I just finished a really good post-apocalyptic book: The Dog Stars, by Peter Heller. It’s about a guy who survived the flu that killed off almost everybody else nine years ago, and now he’s camped out at a small airport in Colorado, uneasily teamed up with a trigger-happy survivalist type who seems disturbingly comfortable with the end of world. This isn’t a happy book, obviously, but while it’s not as cosy as that strangely cheerful post-apocalyptic novel Station Eleven, it isn’t so terribly bleak, either.
I’m in the middle of Rehnquist’s history of the Supreme Court, the updated edition. It’s pretty interesting to view American history from the Court’s perspective.
I recently read Ross Poldark, by Winston Graham, the first of the long Poldark saga. I liked it pretty well, well enough to pick up the second book. I’ve heard mixed reviews of the mini-series, and some doubt that the new one is better than the 1970’s version.
I read Lois McMaster Bujold’s new Vorkosigan book,* Gentleman Jole and the Red Queen*. I didn’t exactly dislike it, but it’s my new least favorite Vorkosigan novel. When I saw the first rumor about this one, I thought it was a hoax. Then I wondered if Bujold could pull it off. I’m not sure she did.
I finally got around to Chris Hadfield’s book, An Astronaut’s Guide to Life on Earth, which is just as cheery as you’d expect from Hadfield. It has some nice details about his career and his three space missions.

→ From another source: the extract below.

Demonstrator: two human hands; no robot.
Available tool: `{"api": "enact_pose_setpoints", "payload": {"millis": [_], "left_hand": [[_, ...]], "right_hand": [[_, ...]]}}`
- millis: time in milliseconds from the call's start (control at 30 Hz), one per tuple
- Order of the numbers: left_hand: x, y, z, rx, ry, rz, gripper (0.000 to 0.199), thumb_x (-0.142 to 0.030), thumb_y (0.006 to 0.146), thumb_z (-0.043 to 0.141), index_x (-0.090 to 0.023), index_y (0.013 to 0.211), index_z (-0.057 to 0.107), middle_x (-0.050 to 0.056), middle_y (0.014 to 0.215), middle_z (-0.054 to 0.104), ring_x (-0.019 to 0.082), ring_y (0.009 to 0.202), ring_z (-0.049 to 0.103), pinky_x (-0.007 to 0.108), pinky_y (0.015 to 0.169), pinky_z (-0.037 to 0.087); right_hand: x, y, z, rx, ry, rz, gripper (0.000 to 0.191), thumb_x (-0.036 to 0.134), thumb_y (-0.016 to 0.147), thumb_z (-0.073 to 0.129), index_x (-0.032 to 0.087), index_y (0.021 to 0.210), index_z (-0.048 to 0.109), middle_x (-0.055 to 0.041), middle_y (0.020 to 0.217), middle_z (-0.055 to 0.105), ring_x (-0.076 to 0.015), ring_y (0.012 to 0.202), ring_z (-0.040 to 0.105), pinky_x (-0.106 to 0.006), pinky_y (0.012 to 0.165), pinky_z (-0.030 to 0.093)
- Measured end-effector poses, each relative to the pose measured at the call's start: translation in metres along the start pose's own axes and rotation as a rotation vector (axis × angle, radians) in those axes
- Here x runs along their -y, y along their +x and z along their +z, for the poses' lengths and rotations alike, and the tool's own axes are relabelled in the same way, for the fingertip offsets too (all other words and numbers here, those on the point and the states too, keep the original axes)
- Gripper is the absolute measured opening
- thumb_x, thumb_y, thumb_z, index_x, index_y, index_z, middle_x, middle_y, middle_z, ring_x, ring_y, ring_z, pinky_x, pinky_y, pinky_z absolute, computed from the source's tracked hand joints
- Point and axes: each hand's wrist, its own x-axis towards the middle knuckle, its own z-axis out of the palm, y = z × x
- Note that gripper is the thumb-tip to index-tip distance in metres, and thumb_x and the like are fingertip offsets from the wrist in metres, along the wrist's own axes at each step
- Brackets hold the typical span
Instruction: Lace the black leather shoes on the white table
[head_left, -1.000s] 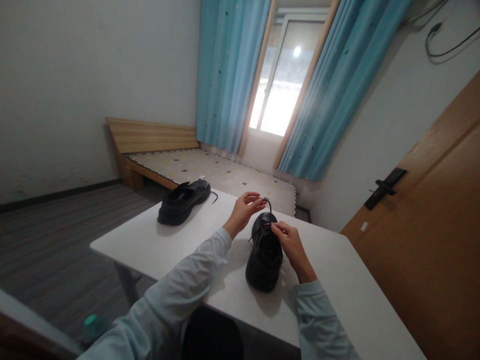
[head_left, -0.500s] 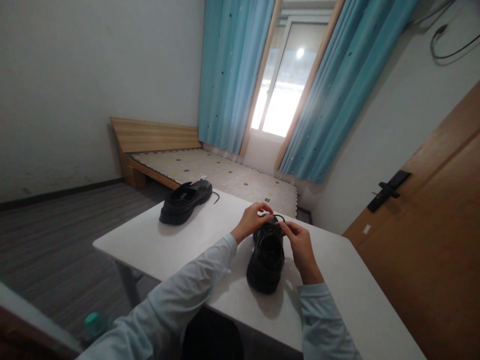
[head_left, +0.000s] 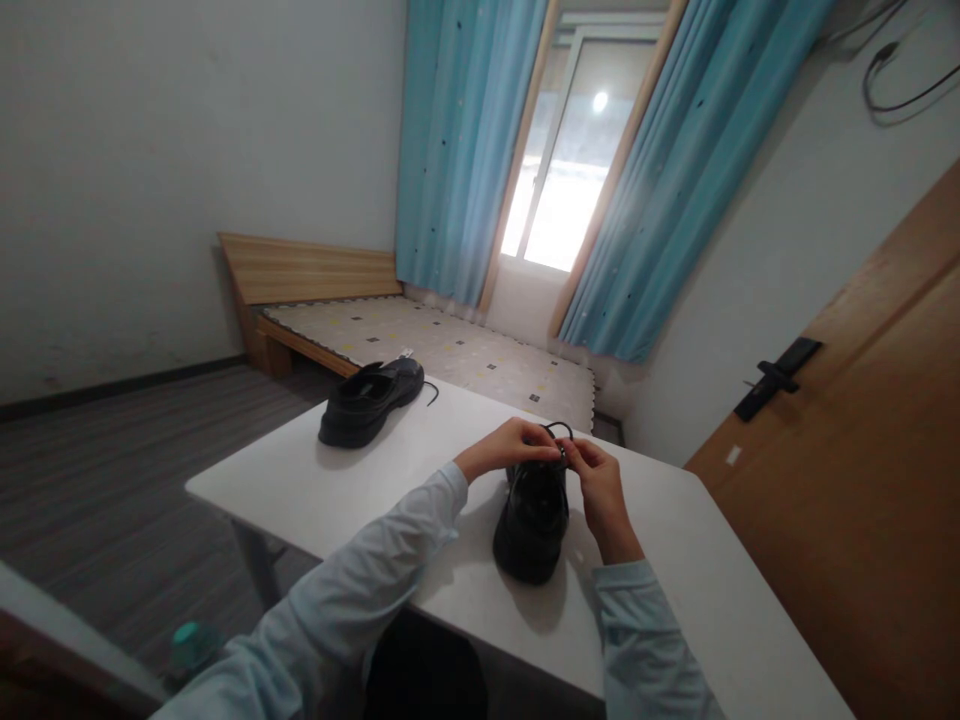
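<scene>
A black shoe (head_left: 531, 535) stands upright on the white table (head_left: 450, 520), its heel toward me. My left hand (head_left: 517, 445) reaches over the front of the shoe, its fingers closed in a pinch at the eyelets. From the other side my right hand (head_left: 596, 478) pinches at the same spot, thumb and index finger together. The black shoelace (head_left: 559, 426) arches up in a loop just beyond my fingertips. Both hands appear to grip this lace, though the fingers partly cover it. The toe of the shoe is hidden behind my left hand.
A second black shoe (head_left: 371, 402) lies at the table's far left, a loose lace end beside it. Behind the table is a bed (head_left: 450, 345) under a window with blue curtains (head_left: 472, 150). A wooden door (head_left: 862, 450) stands at the right.
My left hand has moved right and slightly down, and its fingers now meet my right fingertips at the lace. My right hand has barely moved. The shoe stays in place.
</scene>
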Motion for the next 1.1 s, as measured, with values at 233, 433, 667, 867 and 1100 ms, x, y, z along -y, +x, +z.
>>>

He has some interesting commentary on how astronauts, who are “without exception, extremely competitive” adapt to working as a team rather than pushing their way into a leadership role.
I also highly recommend Jeffrey Toobin’s The Nine, a great behind-the-scenes history of the Court since the late Clinton years.
I finished Naked Once More by Elizabeth Peters, which is a straight forward mystery in spite of the salacious title. The protagonist is supposed to be headstrong and brassy but in truth is really obnoxious and self-satisfied and Peters commits the one sin I LOATHE above all in the mystery genre: the sleuth has information that the reader is not given until the climax. Bad writer!